I will vote Plaid Cymru, it goes without saying, and strongly urge my millions thousands hundreds dozens of readers to do likewise. Every vote really counts when 33% of the Senedd is elected proportionately – another democratic feature the London government would never countenance (accurate distribution of representatives according to their vote?Marxism!). In certain seats where they have a significant presence I would recommend a tactical vote in the regional ballot for other pro-independence parties (Propel and Gwlad), and if the first-past-the-post contest is a straight Tory v Labour or Tory v LibDem affair I would even recommend a tactical vote for British parties Labour or the Lib-Dems in seats where Plaid has no chance.
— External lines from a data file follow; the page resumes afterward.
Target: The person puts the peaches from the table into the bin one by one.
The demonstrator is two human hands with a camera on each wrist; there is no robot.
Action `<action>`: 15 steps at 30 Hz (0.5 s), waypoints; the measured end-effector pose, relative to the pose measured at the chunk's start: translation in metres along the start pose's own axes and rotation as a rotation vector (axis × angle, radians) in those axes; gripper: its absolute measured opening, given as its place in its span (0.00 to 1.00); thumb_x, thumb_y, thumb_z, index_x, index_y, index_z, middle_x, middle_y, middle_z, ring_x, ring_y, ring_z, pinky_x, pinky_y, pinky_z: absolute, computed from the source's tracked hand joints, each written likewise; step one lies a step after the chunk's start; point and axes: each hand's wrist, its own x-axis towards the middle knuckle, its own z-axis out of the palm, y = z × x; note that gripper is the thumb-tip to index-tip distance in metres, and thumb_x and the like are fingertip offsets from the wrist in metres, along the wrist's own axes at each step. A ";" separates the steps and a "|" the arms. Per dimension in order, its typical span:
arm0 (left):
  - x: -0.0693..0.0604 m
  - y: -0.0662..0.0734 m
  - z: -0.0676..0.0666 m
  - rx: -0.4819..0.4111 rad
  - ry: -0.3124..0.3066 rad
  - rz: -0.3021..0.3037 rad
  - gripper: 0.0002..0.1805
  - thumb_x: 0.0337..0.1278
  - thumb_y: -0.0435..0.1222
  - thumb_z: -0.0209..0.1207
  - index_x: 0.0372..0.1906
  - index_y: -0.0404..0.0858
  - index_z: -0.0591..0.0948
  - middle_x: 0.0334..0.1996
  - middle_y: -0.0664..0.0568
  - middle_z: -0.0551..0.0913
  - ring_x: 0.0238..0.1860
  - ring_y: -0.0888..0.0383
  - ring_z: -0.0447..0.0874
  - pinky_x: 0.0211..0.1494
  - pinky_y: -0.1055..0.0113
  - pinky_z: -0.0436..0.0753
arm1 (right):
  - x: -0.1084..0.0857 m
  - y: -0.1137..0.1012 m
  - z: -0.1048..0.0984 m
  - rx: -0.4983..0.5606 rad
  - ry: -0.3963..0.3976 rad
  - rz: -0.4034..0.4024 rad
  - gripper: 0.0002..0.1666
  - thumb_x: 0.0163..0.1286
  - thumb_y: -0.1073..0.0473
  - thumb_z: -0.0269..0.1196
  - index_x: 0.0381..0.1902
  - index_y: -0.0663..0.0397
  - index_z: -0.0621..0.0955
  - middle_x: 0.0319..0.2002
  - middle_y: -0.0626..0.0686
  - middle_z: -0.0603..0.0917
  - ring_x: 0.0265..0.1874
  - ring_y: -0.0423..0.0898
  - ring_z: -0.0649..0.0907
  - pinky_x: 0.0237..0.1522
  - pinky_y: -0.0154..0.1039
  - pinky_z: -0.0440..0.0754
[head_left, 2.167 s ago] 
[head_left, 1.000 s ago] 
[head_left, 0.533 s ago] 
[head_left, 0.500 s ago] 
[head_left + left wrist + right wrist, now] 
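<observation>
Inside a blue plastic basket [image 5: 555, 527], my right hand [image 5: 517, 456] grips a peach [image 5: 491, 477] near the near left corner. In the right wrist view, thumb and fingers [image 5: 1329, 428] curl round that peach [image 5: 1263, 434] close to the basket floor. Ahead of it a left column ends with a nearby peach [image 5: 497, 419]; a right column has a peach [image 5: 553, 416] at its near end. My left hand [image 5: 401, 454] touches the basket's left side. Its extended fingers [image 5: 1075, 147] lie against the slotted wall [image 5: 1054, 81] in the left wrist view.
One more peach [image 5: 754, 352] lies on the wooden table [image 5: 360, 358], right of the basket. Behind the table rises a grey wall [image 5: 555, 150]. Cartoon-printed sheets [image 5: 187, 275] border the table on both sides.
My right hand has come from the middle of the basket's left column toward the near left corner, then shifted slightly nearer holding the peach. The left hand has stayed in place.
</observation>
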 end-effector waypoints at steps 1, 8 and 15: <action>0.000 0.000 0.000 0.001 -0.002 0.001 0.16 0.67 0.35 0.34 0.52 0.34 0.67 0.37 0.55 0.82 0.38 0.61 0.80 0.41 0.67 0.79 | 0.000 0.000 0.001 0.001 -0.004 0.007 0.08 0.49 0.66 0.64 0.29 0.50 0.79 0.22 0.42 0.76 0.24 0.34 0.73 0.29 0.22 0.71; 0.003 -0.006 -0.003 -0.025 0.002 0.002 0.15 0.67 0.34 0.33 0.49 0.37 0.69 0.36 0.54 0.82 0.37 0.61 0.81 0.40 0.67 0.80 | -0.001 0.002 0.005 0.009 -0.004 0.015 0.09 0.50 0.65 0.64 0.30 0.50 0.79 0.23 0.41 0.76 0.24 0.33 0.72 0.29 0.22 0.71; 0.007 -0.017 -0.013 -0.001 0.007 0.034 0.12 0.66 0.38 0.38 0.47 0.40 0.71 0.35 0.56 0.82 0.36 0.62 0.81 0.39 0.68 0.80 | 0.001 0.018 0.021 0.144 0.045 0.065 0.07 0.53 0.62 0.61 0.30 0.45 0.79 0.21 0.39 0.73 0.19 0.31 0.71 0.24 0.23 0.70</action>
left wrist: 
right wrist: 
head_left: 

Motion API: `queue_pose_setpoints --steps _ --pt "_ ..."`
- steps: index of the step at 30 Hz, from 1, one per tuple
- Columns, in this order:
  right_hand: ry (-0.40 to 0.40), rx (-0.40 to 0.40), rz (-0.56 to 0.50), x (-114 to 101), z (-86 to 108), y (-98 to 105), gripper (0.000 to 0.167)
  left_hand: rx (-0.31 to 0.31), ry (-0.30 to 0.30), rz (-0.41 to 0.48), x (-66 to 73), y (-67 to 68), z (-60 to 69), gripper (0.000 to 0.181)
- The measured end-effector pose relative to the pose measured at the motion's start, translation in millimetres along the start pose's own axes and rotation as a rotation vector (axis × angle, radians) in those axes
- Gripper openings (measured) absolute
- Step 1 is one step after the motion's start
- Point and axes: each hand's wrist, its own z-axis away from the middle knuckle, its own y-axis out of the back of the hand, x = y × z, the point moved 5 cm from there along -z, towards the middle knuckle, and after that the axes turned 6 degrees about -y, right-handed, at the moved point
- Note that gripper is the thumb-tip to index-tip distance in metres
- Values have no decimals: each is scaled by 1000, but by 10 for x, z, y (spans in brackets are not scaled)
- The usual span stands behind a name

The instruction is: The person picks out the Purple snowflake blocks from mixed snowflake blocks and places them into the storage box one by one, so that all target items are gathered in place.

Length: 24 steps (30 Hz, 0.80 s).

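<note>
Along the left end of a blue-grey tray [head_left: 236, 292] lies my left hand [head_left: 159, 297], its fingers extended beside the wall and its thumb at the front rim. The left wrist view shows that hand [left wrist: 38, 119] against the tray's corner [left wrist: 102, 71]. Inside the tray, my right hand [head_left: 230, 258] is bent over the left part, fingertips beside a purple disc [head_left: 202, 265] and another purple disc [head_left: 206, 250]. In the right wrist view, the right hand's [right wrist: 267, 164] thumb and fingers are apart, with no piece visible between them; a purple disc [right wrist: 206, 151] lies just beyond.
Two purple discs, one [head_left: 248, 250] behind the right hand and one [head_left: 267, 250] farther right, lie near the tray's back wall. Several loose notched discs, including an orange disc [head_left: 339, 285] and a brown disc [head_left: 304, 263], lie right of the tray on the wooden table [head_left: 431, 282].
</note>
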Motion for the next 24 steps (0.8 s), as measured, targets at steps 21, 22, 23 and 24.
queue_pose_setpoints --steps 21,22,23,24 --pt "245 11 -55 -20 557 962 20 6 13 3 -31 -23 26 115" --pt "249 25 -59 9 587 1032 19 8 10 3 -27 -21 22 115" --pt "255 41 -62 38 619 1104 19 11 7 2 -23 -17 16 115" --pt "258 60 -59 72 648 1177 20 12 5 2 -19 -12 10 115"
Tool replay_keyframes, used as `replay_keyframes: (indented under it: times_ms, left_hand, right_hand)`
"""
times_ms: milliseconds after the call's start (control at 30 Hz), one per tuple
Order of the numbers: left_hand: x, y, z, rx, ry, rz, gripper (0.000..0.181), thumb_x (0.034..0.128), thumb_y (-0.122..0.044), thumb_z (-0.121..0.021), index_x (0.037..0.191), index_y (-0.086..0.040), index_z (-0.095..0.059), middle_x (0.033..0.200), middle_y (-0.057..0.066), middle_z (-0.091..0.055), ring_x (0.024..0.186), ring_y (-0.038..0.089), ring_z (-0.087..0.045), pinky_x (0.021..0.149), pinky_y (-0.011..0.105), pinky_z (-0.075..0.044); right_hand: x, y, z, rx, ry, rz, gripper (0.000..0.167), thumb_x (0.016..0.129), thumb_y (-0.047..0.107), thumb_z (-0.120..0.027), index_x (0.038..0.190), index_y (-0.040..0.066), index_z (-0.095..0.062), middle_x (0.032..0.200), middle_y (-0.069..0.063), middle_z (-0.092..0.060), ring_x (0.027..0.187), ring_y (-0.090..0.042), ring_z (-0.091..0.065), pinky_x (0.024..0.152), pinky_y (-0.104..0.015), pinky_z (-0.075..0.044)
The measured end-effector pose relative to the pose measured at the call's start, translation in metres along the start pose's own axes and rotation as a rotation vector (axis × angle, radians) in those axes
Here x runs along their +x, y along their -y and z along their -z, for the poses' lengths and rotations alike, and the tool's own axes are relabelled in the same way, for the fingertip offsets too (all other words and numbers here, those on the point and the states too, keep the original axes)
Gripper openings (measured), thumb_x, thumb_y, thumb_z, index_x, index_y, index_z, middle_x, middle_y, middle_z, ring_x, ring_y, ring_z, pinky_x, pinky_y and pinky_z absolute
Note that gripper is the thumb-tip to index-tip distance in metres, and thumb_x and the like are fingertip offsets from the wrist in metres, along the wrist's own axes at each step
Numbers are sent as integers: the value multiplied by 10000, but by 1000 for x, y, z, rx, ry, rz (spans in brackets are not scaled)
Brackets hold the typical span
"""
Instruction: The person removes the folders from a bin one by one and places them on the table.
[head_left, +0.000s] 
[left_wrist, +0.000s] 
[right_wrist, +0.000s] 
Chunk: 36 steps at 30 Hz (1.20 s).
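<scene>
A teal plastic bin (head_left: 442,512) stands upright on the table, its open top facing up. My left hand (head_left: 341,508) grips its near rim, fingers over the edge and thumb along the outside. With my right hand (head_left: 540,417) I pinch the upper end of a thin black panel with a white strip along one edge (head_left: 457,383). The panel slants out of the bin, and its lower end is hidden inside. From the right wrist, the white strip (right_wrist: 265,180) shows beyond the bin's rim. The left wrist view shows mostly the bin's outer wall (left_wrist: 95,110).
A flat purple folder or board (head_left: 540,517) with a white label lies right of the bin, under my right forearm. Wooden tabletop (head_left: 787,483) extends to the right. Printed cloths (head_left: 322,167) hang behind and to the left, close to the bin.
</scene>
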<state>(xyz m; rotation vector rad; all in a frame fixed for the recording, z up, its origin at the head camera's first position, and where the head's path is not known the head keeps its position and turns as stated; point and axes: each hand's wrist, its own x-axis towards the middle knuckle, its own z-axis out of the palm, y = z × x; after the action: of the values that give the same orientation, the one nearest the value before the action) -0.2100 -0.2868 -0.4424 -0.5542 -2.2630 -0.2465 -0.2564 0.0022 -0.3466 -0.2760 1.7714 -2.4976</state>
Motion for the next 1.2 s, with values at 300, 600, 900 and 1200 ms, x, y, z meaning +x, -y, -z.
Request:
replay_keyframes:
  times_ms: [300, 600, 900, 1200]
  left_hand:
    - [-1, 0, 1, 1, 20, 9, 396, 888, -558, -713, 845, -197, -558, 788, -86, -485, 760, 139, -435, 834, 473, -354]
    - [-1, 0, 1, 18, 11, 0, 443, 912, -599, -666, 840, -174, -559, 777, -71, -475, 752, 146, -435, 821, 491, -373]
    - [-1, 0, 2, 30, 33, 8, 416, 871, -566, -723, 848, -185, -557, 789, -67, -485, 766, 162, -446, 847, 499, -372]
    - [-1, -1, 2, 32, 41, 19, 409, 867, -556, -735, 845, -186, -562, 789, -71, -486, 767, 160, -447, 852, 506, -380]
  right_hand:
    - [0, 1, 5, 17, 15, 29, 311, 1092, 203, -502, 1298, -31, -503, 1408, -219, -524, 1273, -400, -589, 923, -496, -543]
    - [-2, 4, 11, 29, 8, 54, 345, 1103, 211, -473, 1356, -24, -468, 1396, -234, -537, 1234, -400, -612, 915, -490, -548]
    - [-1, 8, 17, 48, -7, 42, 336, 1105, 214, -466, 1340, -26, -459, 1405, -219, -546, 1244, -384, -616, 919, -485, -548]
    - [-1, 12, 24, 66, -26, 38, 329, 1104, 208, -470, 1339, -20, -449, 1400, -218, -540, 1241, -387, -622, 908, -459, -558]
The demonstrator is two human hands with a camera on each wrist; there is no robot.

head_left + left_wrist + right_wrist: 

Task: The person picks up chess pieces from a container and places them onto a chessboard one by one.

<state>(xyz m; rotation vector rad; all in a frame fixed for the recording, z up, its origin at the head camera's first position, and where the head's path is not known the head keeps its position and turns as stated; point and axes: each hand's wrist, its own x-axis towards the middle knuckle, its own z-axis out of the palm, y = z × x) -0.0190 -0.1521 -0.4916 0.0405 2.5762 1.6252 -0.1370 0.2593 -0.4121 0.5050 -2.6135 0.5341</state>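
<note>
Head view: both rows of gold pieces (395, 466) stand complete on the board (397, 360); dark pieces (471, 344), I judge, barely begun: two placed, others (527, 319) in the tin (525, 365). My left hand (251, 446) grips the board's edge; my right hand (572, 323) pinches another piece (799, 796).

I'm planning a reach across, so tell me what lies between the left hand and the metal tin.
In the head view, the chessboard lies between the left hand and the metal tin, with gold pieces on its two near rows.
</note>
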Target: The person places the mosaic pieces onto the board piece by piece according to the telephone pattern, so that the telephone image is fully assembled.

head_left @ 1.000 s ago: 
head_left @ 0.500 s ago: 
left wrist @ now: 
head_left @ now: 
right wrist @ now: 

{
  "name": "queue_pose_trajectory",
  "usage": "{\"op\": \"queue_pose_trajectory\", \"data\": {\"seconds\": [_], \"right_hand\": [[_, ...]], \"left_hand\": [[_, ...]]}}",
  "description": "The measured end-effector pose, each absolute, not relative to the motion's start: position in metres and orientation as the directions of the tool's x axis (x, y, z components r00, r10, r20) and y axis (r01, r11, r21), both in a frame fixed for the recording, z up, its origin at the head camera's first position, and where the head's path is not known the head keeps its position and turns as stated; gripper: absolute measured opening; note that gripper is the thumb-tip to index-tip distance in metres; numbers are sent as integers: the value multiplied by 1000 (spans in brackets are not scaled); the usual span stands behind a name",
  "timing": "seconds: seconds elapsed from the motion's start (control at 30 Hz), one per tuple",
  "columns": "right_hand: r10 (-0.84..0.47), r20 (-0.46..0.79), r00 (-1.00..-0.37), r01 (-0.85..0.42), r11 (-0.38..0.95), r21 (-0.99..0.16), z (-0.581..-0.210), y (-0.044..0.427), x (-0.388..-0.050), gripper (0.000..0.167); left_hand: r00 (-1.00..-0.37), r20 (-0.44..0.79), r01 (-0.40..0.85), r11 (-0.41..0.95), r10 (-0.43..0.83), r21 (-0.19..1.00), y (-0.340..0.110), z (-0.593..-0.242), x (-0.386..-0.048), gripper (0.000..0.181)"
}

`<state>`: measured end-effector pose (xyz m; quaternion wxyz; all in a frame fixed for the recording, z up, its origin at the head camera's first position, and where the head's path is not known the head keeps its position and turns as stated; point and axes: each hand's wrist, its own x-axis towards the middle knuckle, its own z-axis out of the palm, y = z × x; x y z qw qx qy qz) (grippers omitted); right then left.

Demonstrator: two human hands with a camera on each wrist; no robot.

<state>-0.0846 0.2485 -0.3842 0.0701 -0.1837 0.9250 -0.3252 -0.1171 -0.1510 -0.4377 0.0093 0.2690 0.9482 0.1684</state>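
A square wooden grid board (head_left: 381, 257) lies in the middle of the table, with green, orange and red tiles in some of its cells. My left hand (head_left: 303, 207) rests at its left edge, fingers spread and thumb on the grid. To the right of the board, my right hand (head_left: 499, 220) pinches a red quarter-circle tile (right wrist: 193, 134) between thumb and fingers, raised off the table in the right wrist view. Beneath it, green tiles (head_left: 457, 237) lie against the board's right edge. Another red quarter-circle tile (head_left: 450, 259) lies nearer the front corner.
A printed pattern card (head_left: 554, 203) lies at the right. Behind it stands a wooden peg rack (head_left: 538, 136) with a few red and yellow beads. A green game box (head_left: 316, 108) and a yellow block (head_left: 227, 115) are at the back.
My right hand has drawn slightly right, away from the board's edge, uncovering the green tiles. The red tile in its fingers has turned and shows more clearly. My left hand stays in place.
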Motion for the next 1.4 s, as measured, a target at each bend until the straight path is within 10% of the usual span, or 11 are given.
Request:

The sole priority, as ever, must be to stop the megalomaniac bastards. As I’m in the Cardiff South & Penarth constituency, a Labour fiefdom for Vaughan Gething, I am personally unencumbered by such calculations, and thus can vote with my conscience and my brain for the Party of Wales.
But, returning to the opening paragraph in this screed, I hold out zero expectation that Wales will vote as I wish. Quite the opposite, I am braced for another terrible day in the story of Wales. That way it will come as no surprise, but merely yet another shattering shock.
Oi! I resemble that remark! I’m English and no way will I vote gammon. Labour then Green in the list.
Well, there’s management of expectations for you!
Here in Cardiff North it’s a straightforward choice – Labour for local (that Julie Morgan is a tidy candidate is a bonus) and Plaid for regional.
And don’t forget (easy enough to do) the PCCs. What could turn out to be important is their attitude to the ill-advised Police, Crime, Sentencing and Courts Bill. The “open britain” people have asked “… all prospective Police and Crime Commissioners to … pledge to do everything they can do as a public figure to oppose any plans to place further limits on the right to peaceful protest and dissent.” For SWP to date only Gail John and Nadine Marshall have signed up.
Sympathy for davehodg: some analyses (eg Danny Dorling) do suggest it was English immigrants that swung the Brexit vote in Wales but I’m not entirely convinced we didn’t have more than enough home-grown, er, brexiteers, of our own.
Glad to see the complete elimination of the ‘fringe’ parties, and that the main Progressive parties have won the majority of the seats. I, for one, sighed with relief that Mark Reckless, Neil Hamilton etc have gone. The Welsh Labour Government has been elected fairly because, despite adverse circumstances, Mark Drakeford and his Government delivered, and were seen to deliver well to the people of Wales. People now appreciate more than ever the difference between, on one hand, Johnson’s Conservatives and their ‘couldn’t care less’ attitude towards the ordinary people and, on the other, a truly caring Welsh Government which has displayed utmost caution in this Covid crisis, and given priority to the welfare and health of the Welsh people. I do believe that ‘Abolish’ and the rest of the extremist and populist parties have had their chips, and that Wales has, to a great extent, ‘corrected’ herself, following the change in voting patterns which was apparent in the General Election of 2019. We should always be vigilant but, for the time being, the threat from the so-called ‘populists’ has subsided. Now, the Senedd can get down to serious politics.